## [Exercise brief]
Lines containing the word "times" are the ones to copy from the records below.

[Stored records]
+++
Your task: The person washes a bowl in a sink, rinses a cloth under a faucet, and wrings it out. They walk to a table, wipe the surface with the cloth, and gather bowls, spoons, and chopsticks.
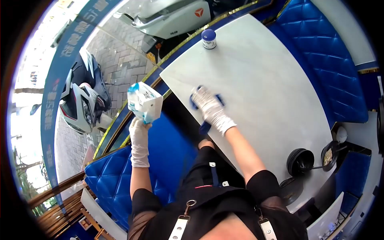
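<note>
My left hand [139,140], in a white glove, grips the bottom of a white and blue tissue pack [145,100]. It holds the pack up over the blue bench seat [168,136], left of the table. My right hand [209,106], also gloved in white, presses a dark blue cloth [205,128] on the white marbled table [260,84], close to its left edge. Parts of the cloth stick out around the fingers and hang below the palm; the rest is hidden under the hand.
A small canister with a blue lid [209,39] stands at the table's far end. Black bowls [300,162] are stacked at the near right, by a dish with food remains [329,156]. A blue padded bench [320,52] lines the right side. Scooters [86,100] stand outside the window.
</note>
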`<state>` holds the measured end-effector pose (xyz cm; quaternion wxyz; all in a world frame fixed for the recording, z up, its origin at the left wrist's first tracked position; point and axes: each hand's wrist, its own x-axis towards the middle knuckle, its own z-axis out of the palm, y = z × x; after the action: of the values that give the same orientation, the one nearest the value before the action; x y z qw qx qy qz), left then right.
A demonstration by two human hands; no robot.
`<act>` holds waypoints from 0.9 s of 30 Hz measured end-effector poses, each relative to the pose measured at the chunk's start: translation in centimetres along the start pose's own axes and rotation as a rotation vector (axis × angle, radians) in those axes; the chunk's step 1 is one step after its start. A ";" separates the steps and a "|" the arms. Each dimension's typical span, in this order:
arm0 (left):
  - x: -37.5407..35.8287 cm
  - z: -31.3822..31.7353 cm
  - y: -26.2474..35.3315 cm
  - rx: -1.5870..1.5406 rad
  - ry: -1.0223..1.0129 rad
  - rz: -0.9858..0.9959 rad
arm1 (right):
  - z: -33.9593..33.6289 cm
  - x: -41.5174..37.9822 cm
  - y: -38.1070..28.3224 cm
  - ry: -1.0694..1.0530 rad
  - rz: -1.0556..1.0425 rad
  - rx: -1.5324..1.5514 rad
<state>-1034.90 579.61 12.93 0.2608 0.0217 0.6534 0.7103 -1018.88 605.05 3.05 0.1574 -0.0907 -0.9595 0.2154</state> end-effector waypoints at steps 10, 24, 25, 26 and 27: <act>6.9 -1.1 2.4 0.001 0.007 -0.105 | -2.4 -3.9 5.7 -0.182 0.306 -0.240; 11.8 0.7 3.4 0.131 0.074 -0.149 | 4.2 18.7 2.6 0.111 0.230 -0.119; 12.7 1.0 2.5 0.100 0.048 -0.130 | 3.6 17.5 3.8 0.101 0.289 -0.181; 13.5 2.3 2.7 0.095 0.022 -0.123 | 2.2 15.5 4.7 0.187 0.363 -0.113; 14.1 3.7 2.9 0.088 -0.002 -0.122 | 1.1 13.1 5.7 0.206 0.458 -0.191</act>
<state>-1046.71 588.58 11.78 0.3030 -0.0060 0.6840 0.6636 -1030.90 612.86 3.05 0.1923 -0.3415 -0.9087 0.1437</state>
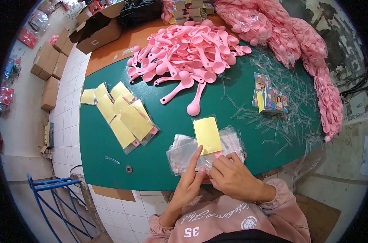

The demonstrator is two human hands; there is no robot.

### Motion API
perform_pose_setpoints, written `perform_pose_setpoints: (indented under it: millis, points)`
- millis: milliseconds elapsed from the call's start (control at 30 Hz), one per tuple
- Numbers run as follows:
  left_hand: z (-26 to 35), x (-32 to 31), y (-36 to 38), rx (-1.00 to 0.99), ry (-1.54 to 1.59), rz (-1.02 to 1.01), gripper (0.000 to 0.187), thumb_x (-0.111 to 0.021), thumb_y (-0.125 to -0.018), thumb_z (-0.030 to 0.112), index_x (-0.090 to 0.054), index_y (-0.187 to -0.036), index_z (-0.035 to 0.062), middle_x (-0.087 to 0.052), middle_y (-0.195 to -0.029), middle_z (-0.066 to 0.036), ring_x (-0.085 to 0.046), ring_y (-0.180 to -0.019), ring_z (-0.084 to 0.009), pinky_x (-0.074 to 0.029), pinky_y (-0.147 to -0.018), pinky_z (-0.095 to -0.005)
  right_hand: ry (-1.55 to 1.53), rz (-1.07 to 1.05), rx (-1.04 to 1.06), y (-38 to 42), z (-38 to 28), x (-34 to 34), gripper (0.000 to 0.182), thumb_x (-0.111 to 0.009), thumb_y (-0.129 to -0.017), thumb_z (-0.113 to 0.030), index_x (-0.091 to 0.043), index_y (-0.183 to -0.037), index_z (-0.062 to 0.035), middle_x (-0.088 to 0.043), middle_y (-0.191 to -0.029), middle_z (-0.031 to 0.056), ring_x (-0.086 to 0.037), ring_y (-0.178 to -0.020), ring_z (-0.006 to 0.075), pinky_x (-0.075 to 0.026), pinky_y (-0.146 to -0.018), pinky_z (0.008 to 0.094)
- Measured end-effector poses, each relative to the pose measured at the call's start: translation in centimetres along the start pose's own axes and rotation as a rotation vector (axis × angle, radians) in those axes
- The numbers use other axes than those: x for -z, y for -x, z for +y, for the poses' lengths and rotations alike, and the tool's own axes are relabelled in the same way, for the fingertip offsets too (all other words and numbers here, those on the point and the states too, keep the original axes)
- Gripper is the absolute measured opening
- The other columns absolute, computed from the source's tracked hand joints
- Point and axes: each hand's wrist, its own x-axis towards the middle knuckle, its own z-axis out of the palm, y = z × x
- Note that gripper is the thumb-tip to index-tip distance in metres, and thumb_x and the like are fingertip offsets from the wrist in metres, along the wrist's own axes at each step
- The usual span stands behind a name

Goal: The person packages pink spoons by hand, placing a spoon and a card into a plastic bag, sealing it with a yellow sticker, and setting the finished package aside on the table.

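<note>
At the table's near edge lies a clear plastic bag with a yellow card (208, 135) in it; a bit of pink spoon (218, 154) shows at the card's lower end. Across its lower left part my left hand (188, 182) stretches its index finger, thumb apart and other fingers curled. My right hand (234, 175) pinches the bag's lower end, its fingertips close to my left thumb. What lies right between the hands is partly hidden. Beneath is a fanned stack of clear plastic bags (182, 150).
Filled bags with yellow cards (129, 121) lie at left. A big heap of pink measuring spoons (188, 52) covers the back. Printed cards (275, 100) and loose clear strips (279, 129) are at right, beside bagged spoons (313, 44). A blue metal frame (56, 184) stands lower left.
</note>
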Motion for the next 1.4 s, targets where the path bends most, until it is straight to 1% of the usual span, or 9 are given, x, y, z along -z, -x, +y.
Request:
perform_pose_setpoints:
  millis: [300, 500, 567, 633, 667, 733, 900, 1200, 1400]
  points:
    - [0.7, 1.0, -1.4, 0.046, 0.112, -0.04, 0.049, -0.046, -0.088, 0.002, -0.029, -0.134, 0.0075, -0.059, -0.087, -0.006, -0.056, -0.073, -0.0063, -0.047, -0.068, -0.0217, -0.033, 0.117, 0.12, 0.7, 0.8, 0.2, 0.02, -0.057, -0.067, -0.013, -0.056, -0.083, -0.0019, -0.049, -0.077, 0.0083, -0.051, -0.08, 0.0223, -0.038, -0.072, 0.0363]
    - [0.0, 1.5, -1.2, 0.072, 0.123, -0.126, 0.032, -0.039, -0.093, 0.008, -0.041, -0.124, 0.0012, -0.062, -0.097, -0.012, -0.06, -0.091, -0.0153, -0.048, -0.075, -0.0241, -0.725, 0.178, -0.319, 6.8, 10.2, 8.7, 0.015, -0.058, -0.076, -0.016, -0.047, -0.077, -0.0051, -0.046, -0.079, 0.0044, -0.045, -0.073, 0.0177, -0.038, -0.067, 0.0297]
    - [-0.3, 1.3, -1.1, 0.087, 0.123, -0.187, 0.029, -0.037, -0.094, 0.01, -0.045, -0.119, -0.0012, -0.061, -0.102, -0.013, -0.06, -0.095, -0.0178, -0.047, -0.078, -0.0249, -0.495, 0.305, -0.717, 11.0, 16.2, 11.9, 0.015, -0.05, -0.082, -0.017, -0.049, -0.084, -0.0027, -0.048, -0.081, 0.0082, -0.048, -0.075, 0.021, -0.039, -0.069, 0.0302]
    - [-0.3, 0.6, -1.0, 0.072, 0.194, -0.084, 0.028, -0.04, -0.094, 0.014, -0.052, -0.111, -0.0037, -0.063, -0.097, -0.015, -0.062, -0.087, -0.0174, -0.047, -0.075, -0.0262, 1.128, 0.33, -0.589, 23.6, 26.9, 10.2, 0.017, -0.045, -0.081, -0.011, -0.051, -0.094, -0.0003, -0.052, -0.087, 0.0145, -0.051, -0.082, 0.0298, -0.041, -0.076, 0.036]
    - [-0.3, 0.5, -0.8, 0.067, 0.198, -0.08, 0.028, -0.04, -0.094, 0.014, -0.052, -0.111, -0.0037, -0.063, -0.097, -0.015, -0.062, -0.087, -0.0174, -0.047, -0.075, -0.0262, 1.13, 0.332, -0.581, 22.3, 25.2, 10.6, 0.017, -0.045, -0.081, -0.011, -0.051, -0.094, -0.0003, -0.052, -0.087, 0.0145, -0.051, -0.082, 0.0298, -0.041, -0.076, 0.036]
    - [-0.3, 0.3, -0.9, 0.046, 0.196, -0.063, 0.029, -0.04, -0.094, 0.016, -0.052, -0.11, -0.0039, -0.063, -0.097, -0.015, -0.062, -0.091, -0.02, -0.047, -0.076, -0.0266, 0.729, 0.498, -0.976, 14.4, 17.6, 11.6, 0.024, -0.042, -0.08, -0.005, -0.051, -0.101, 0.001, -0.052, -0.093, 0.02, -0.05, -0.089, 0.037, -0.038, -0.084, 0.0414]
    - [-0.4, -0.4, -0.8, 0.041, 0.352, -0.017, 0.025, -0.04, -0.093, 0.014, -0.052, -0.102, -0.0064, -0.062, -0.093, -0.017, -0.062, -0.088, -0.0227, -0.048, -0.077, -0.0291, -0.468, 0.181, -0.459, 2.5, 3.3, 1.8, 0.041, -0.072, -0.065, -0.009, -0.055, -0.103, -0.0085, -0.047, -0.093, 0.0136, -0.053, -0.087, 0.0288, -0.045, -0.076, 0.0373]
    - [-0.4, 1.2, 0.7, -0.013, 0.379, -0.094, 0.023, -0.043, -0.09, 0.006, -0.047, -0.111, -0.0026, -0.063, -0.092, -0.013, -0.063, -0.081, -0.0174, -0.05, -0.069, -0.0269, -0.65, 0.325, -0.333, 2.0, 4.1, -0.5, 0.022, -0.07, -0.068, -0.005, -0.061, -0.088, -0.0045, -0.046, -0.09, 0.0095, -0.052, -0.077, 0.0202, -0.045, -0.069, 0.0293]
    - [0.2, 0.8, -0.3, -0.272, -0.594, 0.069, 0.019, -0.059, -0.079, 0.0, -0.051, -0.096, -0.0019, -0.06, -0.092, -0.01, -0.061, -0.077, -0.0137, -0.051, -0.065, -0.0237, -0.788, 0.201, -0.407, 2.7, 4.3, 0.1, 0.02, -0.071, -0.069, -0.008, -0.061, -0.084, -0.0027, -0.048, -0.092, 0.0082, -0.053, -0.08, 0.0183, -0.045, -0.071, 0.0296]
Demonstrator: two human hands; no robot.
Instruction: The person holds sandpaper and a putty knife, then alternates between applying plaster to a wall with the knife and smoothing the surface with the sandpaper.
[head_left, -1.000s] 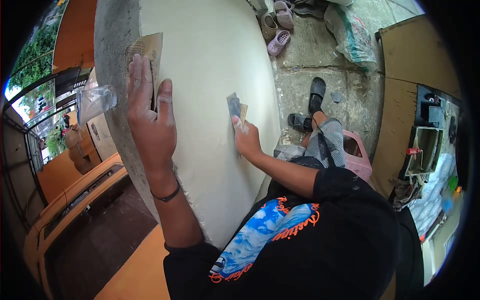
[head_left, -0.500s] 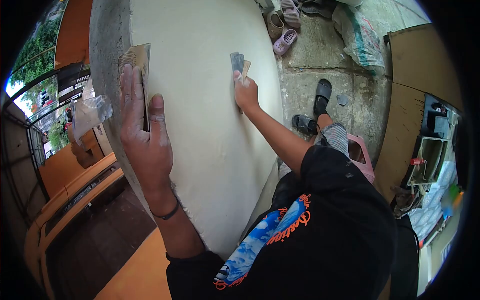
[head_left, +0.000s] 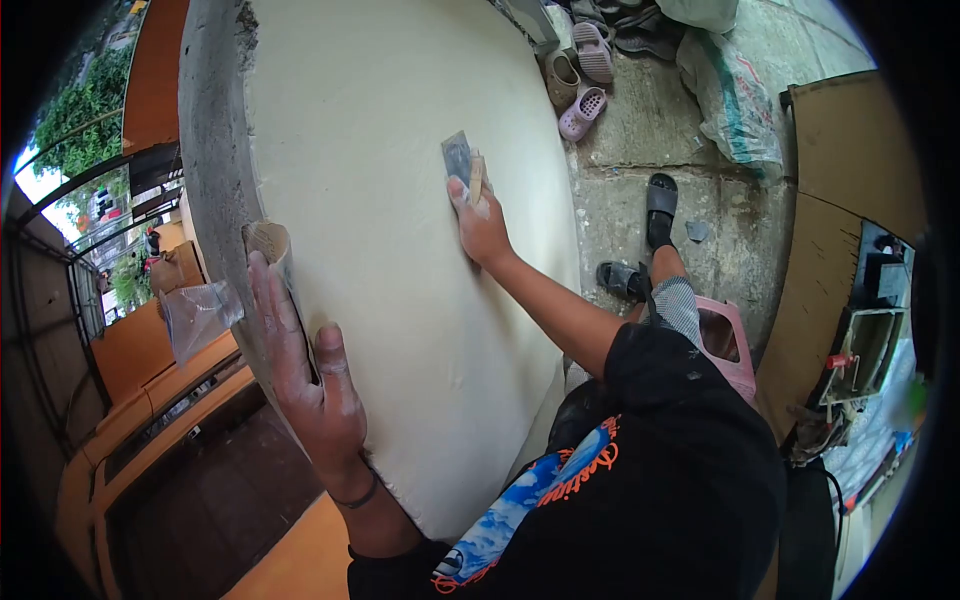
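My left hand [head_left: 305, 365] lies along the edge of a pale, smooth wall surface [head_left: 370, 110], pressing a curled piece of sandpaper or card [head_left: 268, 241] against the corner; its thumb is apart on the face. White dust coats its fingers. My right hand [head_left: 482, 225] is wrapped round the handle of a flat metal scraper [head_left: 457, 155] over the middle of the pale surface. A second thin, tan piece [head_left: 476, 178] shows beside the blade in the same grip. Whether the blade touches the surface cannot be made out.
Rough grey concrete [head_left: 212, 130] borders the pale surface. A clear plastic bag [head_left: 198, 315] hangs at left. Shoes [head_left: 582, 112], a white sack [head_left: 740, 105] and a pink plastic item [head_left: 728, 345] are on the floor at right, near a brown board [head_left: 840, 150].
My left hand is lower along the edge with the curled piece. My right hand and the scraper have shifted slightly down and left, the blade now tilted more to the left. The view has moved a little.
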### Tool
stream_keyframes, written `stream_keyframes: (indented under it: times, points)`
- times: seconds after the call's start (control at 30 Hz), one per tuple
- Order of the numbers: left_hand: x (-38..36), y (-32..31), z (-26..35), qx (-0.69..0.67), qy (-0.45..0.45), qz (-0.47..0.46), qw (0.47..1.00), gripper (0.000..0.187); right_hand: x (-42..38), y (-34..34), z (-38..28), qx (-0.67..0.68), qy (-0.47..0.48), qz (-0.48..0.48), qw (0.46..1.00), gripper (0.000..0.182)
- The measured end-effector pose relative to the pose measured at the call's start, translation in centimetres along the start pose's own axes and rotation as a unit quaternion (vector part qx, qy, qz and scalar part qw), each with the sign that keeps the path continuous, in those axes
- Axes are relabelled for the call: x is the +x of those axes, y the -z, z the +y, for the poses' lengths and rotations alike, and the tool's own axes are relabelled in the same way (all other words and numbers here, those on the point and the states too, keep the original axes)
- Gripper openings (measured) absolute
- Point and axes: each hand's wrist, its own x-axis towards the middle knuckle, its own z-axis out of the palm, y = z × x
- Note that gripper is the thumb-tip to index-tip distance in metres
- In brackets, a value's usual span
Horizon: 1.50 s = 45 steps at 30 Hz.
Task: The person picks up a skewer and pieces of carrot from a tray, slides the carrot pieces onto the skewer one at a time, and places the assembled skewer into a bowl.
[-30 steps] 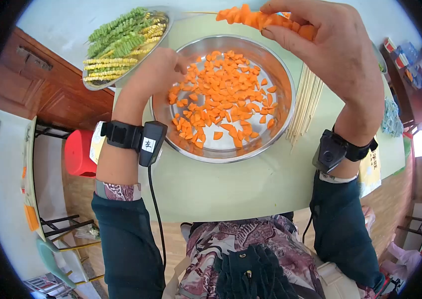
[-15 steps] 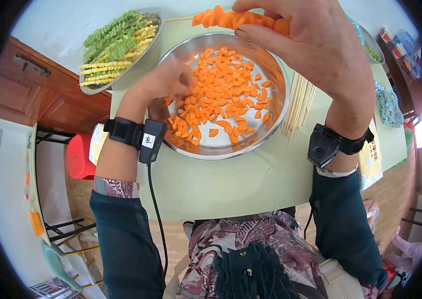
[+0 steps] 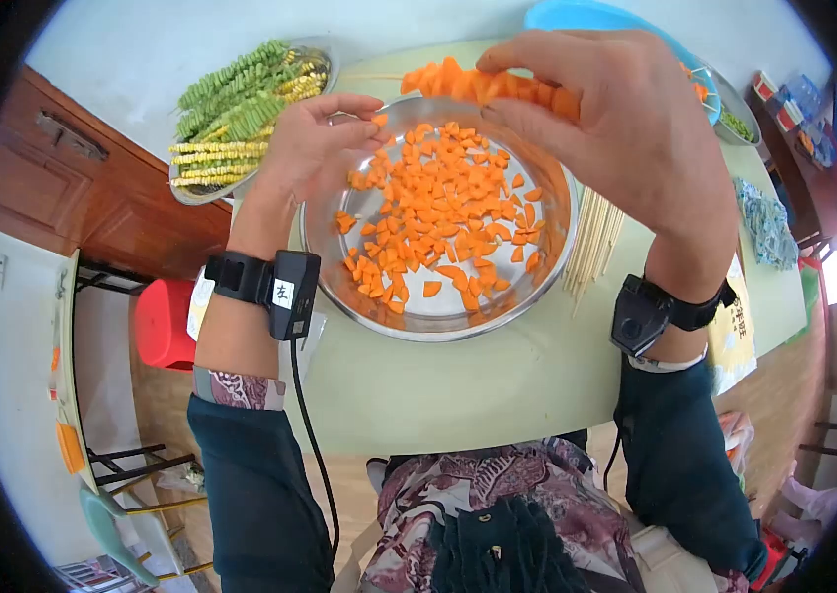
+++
## [The completed task]
stream_keyframes, written `stream_keyframes: (indented under it: times, points)`
- times: seconds after the call's start (control at 30 Hz), one per tuple

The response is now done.